§ INSTRUCTIONS FOR THE TASK: Write out each record exactly and skip every image.

*** PROVIDED MATERIAL Section Begins ***

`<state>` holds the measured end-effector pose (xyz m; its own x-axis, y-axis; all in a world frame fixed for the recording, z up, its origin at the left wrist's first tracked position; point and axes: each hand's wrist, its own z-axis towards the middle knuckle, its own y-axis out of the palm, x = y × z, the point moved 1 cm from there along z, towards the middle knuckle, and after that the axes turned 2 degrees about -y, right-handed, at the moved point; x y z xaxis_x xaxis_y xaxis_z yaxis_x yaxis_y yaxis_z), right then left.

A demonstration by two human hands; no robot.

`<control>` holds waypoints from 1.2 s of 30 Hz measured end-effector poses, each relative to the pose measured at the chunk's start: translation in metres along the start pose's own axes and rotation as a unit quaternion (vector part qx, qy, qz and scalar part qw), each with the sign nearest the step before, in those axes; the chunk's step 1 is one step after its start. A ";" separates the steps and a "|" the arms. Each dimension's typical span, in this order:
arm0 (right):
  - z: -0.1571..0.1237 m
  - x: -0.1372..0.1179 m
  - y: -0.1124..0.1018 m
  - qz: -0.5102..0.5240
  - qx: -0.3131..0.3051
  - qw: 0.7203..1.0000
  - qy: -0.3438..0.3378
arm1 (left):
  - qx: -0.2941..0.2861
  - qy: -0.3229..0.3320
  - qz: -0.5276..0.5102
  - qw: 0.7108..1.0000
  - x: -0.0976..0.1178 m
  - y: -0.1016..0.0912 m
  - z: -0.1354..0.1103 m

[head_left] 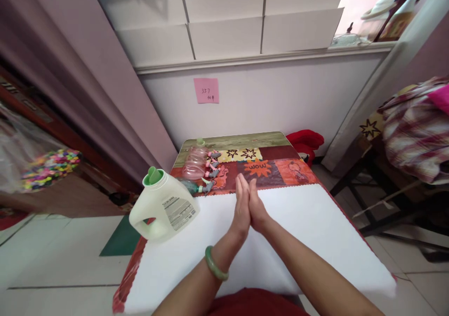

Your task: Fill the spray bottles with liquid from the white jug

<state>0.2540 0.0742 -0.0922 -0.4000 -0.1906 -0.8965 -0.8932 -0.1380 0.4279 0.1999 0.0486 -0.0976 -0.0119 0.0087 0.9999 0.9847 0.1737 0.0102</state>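
My left hand (pixel 241 213) and my right hand (pixel 257 208) are pressed palm to palm above the white sheet on the table (pixel 301 231). Their fingers stretch out straight, pointing away from me, and I see nothing held between them. A green bangle (pixel 214 264) circles my left wrist. Left of my hands stands a large cream jug (pixel 159 213) with a handle, a printed label and a green spout in its open neck. Behind it lie several pink see-through spray bottles (pixel 194 166) and a green spray bottle (pixel 191 186), their nozzles facing right.
A patterned red cloth (pixel 280 171) covers the table's far part. A small green cap-like piece (pixel 200 142) sits at the back left. To the right, a plaid cloth (pixel 414 128) lies over dark furniture. A pink note (pixel 206 91) is on the wall; a curtain (pixel 115 96) hangs left.
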 end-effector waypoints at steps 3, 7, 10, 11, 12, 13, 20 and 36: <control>0.028 -0.017 -0.012 -0.030 0.042 0.998 -0.018 | -0.065 0.008 0.003 0.998 0.011 0.009 -0.034; 0.032 -0.010 -0.015 -0.067 0.074 0.992 -0.079 | -0.086 0.049 0.008 0.995 0.030 0.008 -0.039; 0.013 0.008 -0.005 -0.085 0.025 0.990 -0.110 | -0.019 0.049 0.014 0.999 0.036 0.000 -0.013; 0.007 0.011 -0.002 -0.097 0.015 0.988 -0.118 | 0.002 0.040 0.012 0.999 0.037 -0.003 -0.002; 0.001 0.012 0.000 -0.108 0.012 0.986 -0.125 | 0.023 0.032 0.009 0.999 0.036 -0.008 0.008; -0.002 0.010 0.001 -0.121 0.015 0.983 -0.135 | 0.045 0.026 0.006 0.999 0.035 -0.012 0.017; 0.005 -0.036 -0.009 -0.170 0.054 0.972 -0.150 | 0.072 0.006 0.008 0.997 0.034 -0.032 0.027; 0.010 -0.033 -0.004 -0.136 0.019 0.987 -0.084 | -0.009 -0.024 0.053 0.998 0.041 -0.021 0.026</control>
<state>0.2683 0.0907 -0.0657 -0.1703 0.0130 -0.9853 -0.9779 -0.1256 0.1674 0.1743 0.0704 -0.0566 0.0850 0.0742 0.9936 0.9838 0.1516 -0.0955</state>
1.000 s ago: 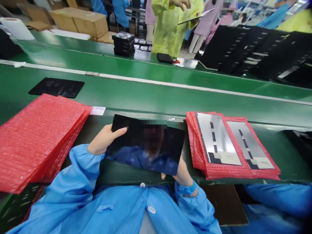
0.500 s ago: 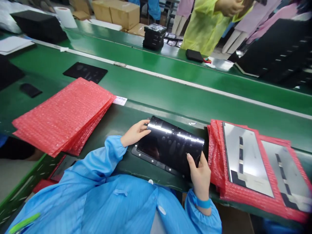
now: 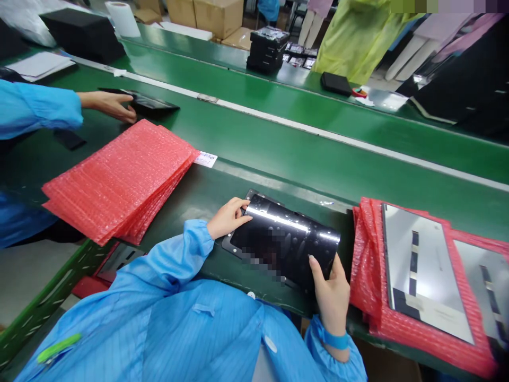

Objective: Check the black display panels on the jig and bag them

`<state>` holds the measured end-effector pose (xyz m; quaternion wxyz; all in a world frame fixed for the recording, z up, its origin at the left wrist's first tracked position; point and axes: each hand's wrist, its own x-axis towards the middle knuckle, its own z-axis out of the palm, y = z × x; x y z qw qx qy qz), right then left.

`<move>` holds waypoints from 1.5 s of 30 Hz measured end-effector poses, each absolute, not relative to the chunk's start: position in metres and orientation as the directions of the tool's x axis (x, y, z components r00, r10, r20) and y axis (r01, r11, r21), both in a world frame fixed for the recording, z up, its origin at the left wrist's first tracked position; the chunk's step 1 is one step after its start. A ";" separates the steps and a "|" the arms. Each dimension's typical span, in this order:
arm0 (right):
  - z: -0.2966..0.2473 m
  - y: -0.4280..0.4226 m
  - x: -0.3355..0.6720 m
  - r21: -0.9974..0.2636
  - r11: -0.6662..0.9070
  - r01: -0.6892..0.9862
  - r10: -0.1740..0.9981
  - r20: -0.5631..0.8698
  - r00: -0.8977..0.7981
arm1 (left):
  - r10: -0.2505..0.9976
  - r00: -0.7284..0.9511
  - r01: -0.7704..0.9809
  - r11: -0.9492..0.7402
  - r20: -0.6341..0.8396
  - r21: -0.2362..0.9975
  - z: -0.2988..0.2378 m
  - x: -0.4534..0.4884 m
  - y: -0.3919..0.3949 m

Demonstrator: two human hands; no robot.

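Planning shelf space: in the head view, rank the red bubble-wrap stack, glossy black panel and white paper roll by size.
1. Red bubble-wrap stack
2. Glossy black panel
3. White paper roll, though far from the camera, so its true size is unsure.

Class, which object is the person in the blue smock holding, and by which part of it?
A glossy black panel: the left hand holds its left end, and the right hand holds its lower right corner.

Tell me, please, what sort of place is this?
This is probably an electronics factory production line: a green conveyor belt, stacks of red bubble-wrap sleeves, and a glossy black display panel being handled.
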<state>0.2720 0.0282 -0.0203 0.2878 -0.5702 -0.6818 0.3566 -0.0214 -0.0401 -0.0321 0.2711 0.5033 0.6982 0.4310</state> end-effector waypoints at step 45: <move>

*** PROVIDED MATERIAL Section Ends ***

§ ANSWER SECTION:
`<state>` holds the measured end-effector pose (xyz m; its own x-axis, y-axis; all in a world frame fixed for the recording, z up, its origin at the left wrist's first tracked position; point and axes: each hand's wrist, its own z-axis towards the middle knuckle, its own y-axis out of the palm, x = y × z, the point moved 1 cm from there along z, towards the middle knuckle, and after that the axes turned 2 degrees about -y, right-handed, at the moved point; x y z xaxis_x xaxis_y xaxis_z yaxis_x yaxis_y yaxis_z), right then left.

A demonstration by two human hands; no robot.

`<control>` holds waypoints from 1.2 s of 30 Hz measured end-effector poses, each relative to the pose measured at the chunk's start: translation in metres along the start pose's own axes and rotation as a unit quaternion (vector part qx, qy, qz and scalar part qw), each with the sign nearest the step before, in those axes; the chunk's step 1 is one step after its start. A ";" separates the steps and a "|" the arms. Each dimension's typical span, in this order:
arm0 (right):
  - z: -0.1571..0.1237 m
  - x: -0.1372..0.1179 m
  - y: -0.1124..0.1018 m
  - qz: -0.5102..0.5240
  - qx: -0.3131..0.3051
  - qw: 0.7203..1.0000
  - qy: -0.3438..0.3378
arm1 (left):
  - qx: -0.2941..0.2861
  - qy: -0.3229..0.3320
  - qz: -0.5276..0.5102
  - qw: 0.7108..1.0000
  - x: -0.0976..0.1178 m
  - y: -0.1016..0.0912 m
  - z: -0.1354..0.1103 m

[head_left] 

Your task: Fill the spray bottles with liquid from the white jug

<state>0.2540 0.0742 -0.0922 -0.4000 -0.1906 -0.8965 -0.8932 -0.1380 0.4279 0.1999 0.0486 -0.0976 -0.0119 0.0087 0.9999 0.9847 0.1737 0.0102</state>
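My left hand (pixel 241 213) and my right hand (pixel 257 208) are pressed palm to palm above the white sheet on the table (pixel 301 231). Their fingers stretch out straight, pointing away from me, and I see nothing held between them. A green bangle (pixel 214 264) circles my left wrist. Left of my hands stands a large cream jug (pixel 159 213) with a handle, a printed label and a green spout in its open neck. Behind it lie several pink see-through spray bottles (pixel 194 166) and a green spray bottle (pixel 191 186), their nozzles facing right.
A patterned red cloth (pixel 280 171) covers the table's far part. A small green cap-like piece (pixel 200 142) sits at the back left. To the right, a plaid cloth (pixel 414 128) lies over dark furniture. A pink note (pixel 206 91) is on the wall; a curtain (pixel 115 96) hangs left.
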 end-effector waypoints at steps 3, 7, 10, 11, 12, 13, 20 and 36: <control>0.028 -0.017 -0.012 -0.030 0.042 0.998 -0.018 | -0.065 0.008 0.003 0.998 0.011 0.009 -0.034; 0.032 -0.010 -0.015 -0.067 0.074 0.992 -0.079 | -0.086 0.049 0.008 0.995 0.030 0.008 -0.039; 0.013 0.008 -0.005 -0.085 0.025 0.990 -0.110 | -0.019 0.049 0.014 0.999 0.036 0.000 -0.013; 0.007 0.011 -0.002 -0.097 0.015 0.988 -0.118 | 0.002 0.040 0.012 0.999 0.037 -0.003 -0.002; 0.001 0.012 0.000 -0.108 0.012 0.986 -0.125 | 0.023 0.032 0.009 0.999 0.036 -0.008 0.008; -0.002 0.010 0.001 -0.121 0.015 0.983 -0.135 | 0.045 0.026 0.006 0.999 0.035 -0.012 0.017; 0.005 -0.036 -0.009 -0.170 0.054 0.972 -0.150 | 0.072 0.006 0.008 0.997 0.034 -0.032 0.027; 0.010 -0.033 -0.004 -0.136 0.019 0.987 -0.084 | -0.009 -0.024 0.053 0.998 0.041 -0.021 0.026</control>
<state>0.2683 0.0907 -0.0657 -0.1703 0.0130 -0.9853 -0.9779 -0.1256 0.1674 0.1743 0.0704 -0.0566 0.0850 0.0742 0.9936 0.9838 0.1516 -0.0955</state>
1.000 s ago: 
0.500 s ago: 
now: 

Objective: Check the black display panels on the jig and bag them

`<state>` holds the measured end-effector pose (xyz m; quaternion wxyz; all in a world frame fixed for the recording, z up, its origin at the left wrist's first tracked position; point and axes: each hand's wrist, its own x-axis towards the middle knuckle, its own z-axis out of the palm, y = z × x; x y z qw qx qy qz), right then left.

`<move>` holds waypoints from 1.5 s of 30 Hz measured end-effector poses, each absolute, not relative to the chunk's start: position in metres and orientation as the directions of the tool's x axis (x, y, z components r00, r10, r20) and y axis (r01, r11, r21), both in a world frame fixed for the recording, z up, its origin at the left wrist's first tracked position; the chunk's step 1 is one step after its start. A ";" separates the steps and a "|" the arms. Each dimension's typical span, in this order:
arm0 (right):
  - z: -0.2966..0.2473 m
  - y: -0.4280..0.4226 m
  - x: -0.3355..0.6720 m
  - r21: -0.9974..0.2636
  - r11: -0.6662..0.9070
  - r01: -0.6892..0.9862
  - r10: -0.1740..0.9981
  - r20: -0.5631..0.8698
  - r00: -0.8977..0.7981
arm1 (left):
  - r10: -0.2505..0.9976
  - r00: -0.7284..0.9511
  - r01: -0.7704..0.9809
  - r11: -0.9492..0.7402
  - r20: -0.6341..0.8396
  - r21: -0.2362..0.9975
  - z: -0.2988..0.2378 m
  - x: -0.4534..0.4884 m
  - y: -0.3919..0.3949 m

Demonstrator: two human hands; no robot.

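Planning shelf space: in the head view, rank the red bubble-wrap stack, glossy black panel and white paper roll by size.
1. Red bubble-wrap stack
2. Glossy black panel
3. White paper roll, though far from the camera, so its true size is unsure.

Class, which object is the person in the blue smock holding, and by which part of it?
A glossy black panel: the left hand holds its left end, and the right hand holds its lower right corner.

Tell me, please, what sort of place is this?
This is probably an electronics factory production line: a green conveyor belt, stacks of red bubble-wrap sleeves, and a glossy black display panel being handled.
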<state>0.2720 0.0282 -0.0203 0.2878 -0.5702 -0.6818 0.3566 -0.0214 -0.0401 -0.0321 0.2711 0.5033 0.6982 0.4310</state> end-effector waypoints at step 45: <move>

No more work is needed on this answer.